Mark Felt: The Man Who Brought Down the White HouseReviewed By Jay Seaver
Posted 11/11/17 18:14:24
It's quite possible that the biggest mistake filmmaker Peter Landesman made in adapting the memoirs Mark Felt wrote with John O'Connor is focusing on his role in first investigating the Watergate break-ins and then leaking them to the press. Yes, they are the most dramatic parts of his career with the widest-reaching consequences, but are they the most interesting stories to tell about this man? I'm not sure. And if they are, they may still be too complicated to address in a film this size, even without the other elements of Felt's story being given time.Take the question that opens the film, before the Watergate break-ins, when John Dean (Michael C. Hall) and other Nixon advisors bring Deputy Assistant FBI Director W. Mark Felt (Liam Neeson) in to a meeting to feel out what it would take to get director J. Edgar Hoover to resign. Felt dismisses the notion as impossible, emphasizing the private files Hoover has on all of Washington - which, by the way, all went through him. But when Hoover dies, Felt executes Hoover's orders to destroy the files, and it's an intriguing dynamic - this information, unsavory as it was, had in practical terms guaranteed the Bureau's autonomy. Felt believes in this autonomy fervently, fanatically even, but doesn't seem to have the stomach for gathering and managing blackmail material. It's a potentially fascinating thread that seems like it should be at the center of the film: That the Watergate break-in itself might have only been considered because the FBI had weakened itself, and giving the investigation its proper teeth required Felt to go outside the Bureau's proper mode of operation, albeit in a different way.
It's likely something that Landesman (and, earlier, Felt and O'Connor) considered, but it's not addressed directly, with Felt visibly wrestling with it. Perhaps the very fact that I'm mentioning it now means that the filmmakers did well enough in laying it out, especially since it's arguable that this sort of career G-man would not have been prone to this sort of open self-reflection. Still, Landesman is not opposed to shoehorning in some awkward exposition in other spots, and he has Liam Neeson play Felt with such firm assurance that it's often easy to recall the credit from the start that points out that this was adapted from books Felt co-wrote - it begins to feel almost self-serving, despite the many hands that it would have to pass through between Felt trying to justify his actions and the screen. It doesn't help that the film ends in mid-pregnant pause, like Landesman found a great stranger-than-fiction moment but couldn't figure out how to make it fit his take on Felt, so he just stopped.
Meanwhile, on the other side of the film, there's Felt, his wife Audrey (Diane Lane), and their missing daughter Joan. It's another almost too-good-to-be-true story, the career Fed's daughter being part of the counterculture and him methodically trying to find her on his own time while investigating the Weather Underground occupies a fair amount of the Bureau's resources.
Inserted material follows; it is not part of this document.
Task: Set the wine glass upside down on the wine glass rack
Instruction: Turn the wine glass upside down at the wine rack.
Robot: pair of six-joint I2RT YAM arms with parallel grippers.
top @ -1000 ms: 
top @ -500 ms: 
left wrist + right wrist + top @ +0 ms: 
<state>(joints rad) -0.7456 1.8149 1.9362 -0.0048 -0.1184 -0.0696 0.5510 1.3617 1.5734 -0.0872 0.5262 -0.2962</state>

It's a part of the story that feels like it could flesh out Felt in a big way, from the groovy 1970s get-together the Felts and another couple have at the opening to the eventual reunion (and an eyebrow-raising bit of text between the last scene and the end credits), but it's woefully underexplored. Audrey's background comes out from the most awkward bit of self-description seen in a recent film but it seems too pat, and Diane Lane's scenes as Audrey were apparently cut to the bone until only the most rigid are left. The relationship between Mark and Joan is presented as the filmmakers telling the audience to take their word for it, which is kind of maddening: An early scene has Mark describing Joan as "just like me" even after we've seen her incredibly anti-establishment bedroom, but the film never questions this obviously counter-intuitive assertion, either by giving Maika Monroe a chance to make Joan feel like Mark's daughter or by digging into how he may have a hippie streak underneath his dark suits.
All of this is presumably given short shrift so that the film can concentrate on the Watergate investigation, but there's still not enough room to do that justice. Landesman hits dates and major events, but there's little room for anybody but Felt to play a major part, which means some parts get skipped and some get slanted (Julian Morris plays Bob Woodward as a wide-eyed kid, little more than a useful tool for Felt). The conspiracy he's uncovering is seen at just the surface level, with Nixon entirely off-screen except for some archive footage and Tom Sizemore and Marton Csokas playing bland figures more important as immediate irritants to Felt than what they represent.The filmmakers may have wound up unlucky in how the world changed between when they shot it in mid-2016 and its release in late 2017, where viewers are likely giving an awful lot more thought to how a Administration can interfere in an investigation to project itself. It's hard to tell whether they saw an opportunity for present-day relevance and tried to enhance that thread at the expense of the rest of the film or whether that's one of many factors that now seems to have more importance than the finished product can carry. Even without that to consider, though, "Mark Felt" (aka "The Secret Man") is a weak film, not developing any of its three interesting angles enough, let alone making them into facets of a more interesting whole.